16 devlet kurdukları için övünenlere, bu dünyada her ihtimalin olduğunu yani kurduğun gibi yıkılabileceği ihtimalini gösteren türklerdir.
kürtlerin devlet yıkmak ve devlet kurmak gibi bir amaçları olmadı. eğer böyle bir amaçları olsaydı. 1. dünya savaşından sonra türklerin hali ortadaydı; askerleri terhis edilmiş cephanelerine el koyulmuş, ulaşım ve iletişim araçlarına el konulmuş bir vaziyetteydiler. bunu hepiniz bilirsiniz.
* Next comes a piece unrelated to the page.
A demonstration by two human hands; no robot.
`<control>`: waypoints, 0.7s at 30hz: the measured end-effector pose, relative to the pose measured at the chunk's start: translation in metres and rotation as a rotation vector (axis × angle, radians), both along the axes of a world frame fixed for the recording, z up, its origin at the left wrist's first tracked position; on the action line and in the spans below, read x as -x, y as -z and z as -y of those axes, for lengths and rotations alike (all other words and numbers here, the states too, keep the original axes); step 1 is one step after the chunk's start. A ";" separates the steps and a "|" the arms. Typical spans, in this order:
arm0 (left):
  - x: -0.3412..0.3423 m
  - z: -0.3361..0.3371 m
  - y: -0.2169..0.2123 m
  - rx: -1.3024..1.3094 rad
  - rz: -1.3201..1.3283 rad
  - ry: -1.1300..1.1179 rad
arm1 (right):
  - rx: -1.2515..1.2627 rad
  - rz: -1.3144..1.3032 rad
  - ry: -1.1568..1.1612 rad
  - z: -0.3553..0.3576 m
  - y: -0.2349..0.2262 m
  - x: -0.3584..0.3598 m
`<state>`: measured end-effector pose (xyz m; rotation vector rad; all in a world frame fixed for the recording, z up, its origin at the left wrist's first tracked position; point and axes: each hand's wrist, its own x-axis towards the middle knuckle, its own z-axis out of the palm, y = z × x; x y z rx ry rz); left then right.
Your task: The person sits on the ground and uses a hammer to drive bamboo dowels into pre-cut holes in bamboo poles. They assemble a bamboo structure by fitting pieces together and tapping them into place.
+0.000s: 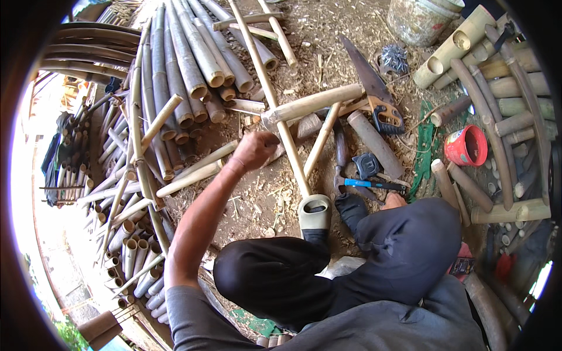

ve o dönem imzalatılmış olan mondros ateşkes anlaşmasının 7. maddesi; eğer doğu ve güneydoğu illerinde bir karışıklık çıkarsa itilaf devletleri oraya el koyar. yani diyorlardı ki; kürtler olur da isyan ederse gider orada kürdistanı kurdururuz. bu adamlar kürtlere gelip bu durumu söylediler ve kürtlerde başta bu durumu değerlendirmek istedi. ve ''koçgiri'' isyanını başlatmaya karar verdiler ama atatürk erzuruma gelip kürt ileri gelenlerine ''biz din kardeşiyiz kaç yüzyıldır beraber yaşıyoruz'' edebiyatını yapınca kürt ileri gelenleri isyan istenilen aşamaya gelmeden durdular.
yani özetle kürtler kendilerine altın tepside bedava gelen kürdistanı din kardeşlerine ihanet etmemek için reddettiler. devlet kurmak fikri kardeşleri olarak gördükleri bir millete ihanet etmekten daha cazip değildi. devlet için her türlü kahpeliği yapacak kalibrede bir toplum değiller anlayacağınız.
bu davranışlarından dolayı cezalandırıldılar da; hem kendilerine uymadığı için ingilizler tarafında kürdistan 4 parçaya bölündü hem de ihanet etmedikleri kardeşleri tarafından inkar edilip katliamlara maruz bırakıldı.
mesele devlet kurmak değil, o devlet içinde yaşayan insanları bir arada tutabilecek bir anlayışa sahip olabilmektir. olamasan 16. sı da yıkılır 17. si de...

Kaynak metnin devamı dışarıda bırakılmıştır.